Floor Statement on H.R. 5, the Help Efficient, Accessible, Low-Cost, Timely Healthcare Act of 2005

Mr. Speaker, the Republicans have demonstrated that they either do not have a plan to fix the problem of the uninsured, or they simply do not care. Instead, they drag out the same tired giveaways to insurance companies year after year while trampling on the rights of consumers and patients.

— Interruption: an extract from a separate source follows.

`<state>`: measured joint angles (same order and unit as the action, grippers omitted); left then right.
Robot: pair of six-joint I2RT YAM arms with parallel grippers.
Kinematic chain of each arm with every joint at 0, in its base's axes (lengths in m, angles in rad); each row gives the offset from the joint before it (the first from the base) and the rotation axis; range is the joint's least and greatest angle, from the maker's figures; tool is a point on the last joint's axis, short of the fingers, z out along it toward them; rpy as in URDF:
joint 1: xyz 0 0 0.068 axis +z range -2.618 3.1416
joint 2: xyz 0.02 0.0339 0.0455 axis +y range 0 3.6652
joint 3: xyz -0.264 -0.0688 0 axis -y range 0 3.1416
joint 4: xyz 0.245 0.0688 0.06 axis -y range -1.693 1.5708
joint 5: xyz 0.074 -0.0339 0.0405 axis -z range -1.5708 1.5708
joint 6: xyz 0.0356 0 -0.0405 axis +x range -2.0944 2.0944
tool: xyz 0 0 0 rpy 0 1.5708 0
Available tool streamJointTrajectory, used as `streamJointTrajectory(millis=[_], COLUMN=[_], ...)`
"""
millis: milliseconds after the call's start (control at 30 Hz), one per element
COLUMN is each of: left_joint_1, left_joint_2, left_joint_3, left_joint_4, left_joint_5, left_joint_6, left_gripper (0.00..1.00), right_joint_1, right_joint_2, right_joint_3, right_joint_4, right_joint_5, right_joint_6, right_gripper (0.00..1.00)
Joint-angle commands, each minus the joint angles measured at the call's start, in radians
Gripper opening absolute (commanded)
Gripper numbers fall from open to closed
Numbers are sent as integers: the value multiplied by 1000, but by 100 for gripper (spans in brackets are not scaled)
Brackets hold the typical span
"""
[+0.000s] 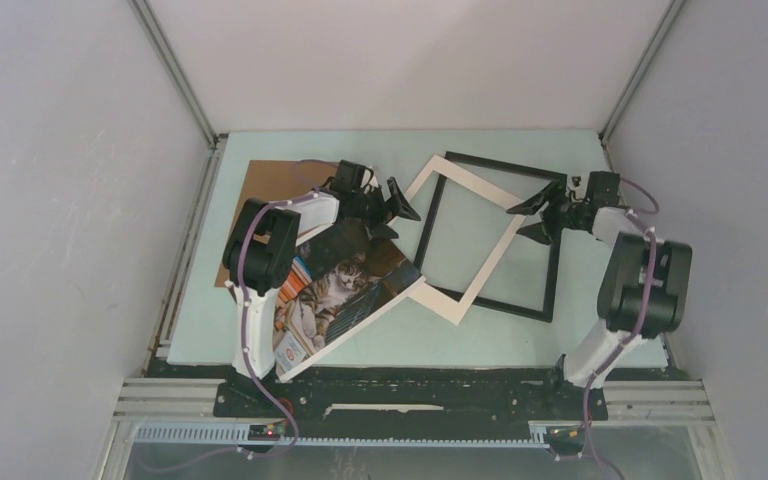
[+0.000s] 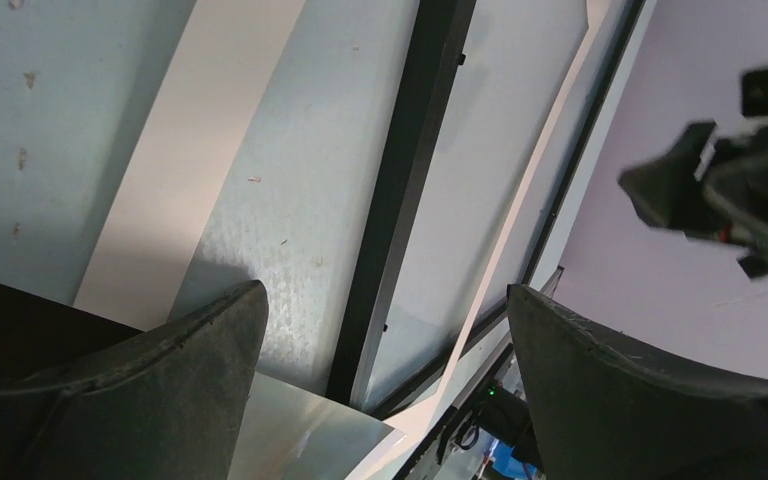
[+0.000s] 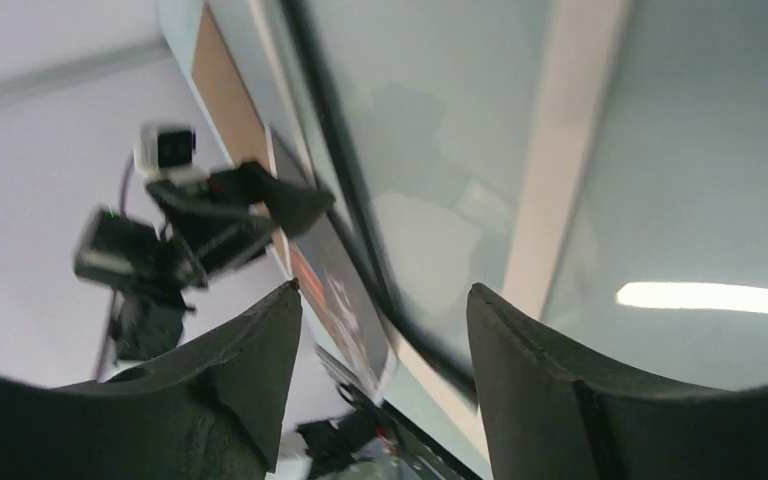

This bill is a perfect example. It does nothing to address the real causes of rising malpractice rates, but instead protects insurance companies from their own poor business practices. It protects the pharmaceutical companies. It protects the manufacturers of medical devices. It protects everyone except the victims of medical malpractice.


We are told the bill is necessary to drive down insurance rates because juries are awarding too much money to plaintiffs. But the fact is lawsuits account for less than 2 percent of health care costs, as they always have, according to CBO. The average jury award has hardly increased at all in the last decade. In the last year, claims payments have decreased, gone down, by 9 percent, according to HHS, yet insurance premiums continue to rise.


So where is the crisis? Not in huge runaway juries and not in exorbitant awards. Yet we have here a spectacular assault on the rights of consumers and patients. A cap on noneconomic damages of $250,000 might have been reasonable in 1975 when it was first imposed in California, but today, and with increasing inflation, it is worth less and less.


When we considered this bill in committee last year, I offered amendments to raise the cap to $1.5 million, or at least to index it to inflation so it does not get inflated down to worthlessness. Party line vote: Cannot do that.


But the biggest weakness of this bill is that it will not work. Anyone who thinks insurance rates will go down as a result of this bill is being sold a bill of goods. This bill merely hopes the insurance executives will, out of the goodness of their hearts, reduce the rates they charge doctors. But there is no mechanism to guarantee this. Instead, the bill will simply lead to higher bottom lines for the insurance companies and protect the careless insurance companies and the careless manufacturers.


Every attempt by Democrats to mandate that savings be passed along to doctors in the form of lower rates was voted down by the Republicans. Mr. Speaker, we should not be misled by this bill's supporters. Do not believe for a second that insurance rates will go down as a result of this bill. This bill should be seen for what it is: a gift from the Republican majority to the big insurance companies at the cost of patients' rights, and deluding the doctors and the health care practitioners who are being led down the garden path.


If it were meant to help them, why do the Republicans refuse to put into this bill a provision that mandates that the savings that this bill will supposedly accomplish, at least some of those savings, are passed along to doctors in the form of lower malpractice rates? It will not happen.


The true thing we should do is to crack down on the 1 or 2 percent of doctors who cause 90 percent of the insurance claims who should not be practicing medicine, and better regulate the insurance companies. That is what we should do to solve this problem. Instead, we have this feel-good bill that will injure already injured patients and will do nothing for the doctors.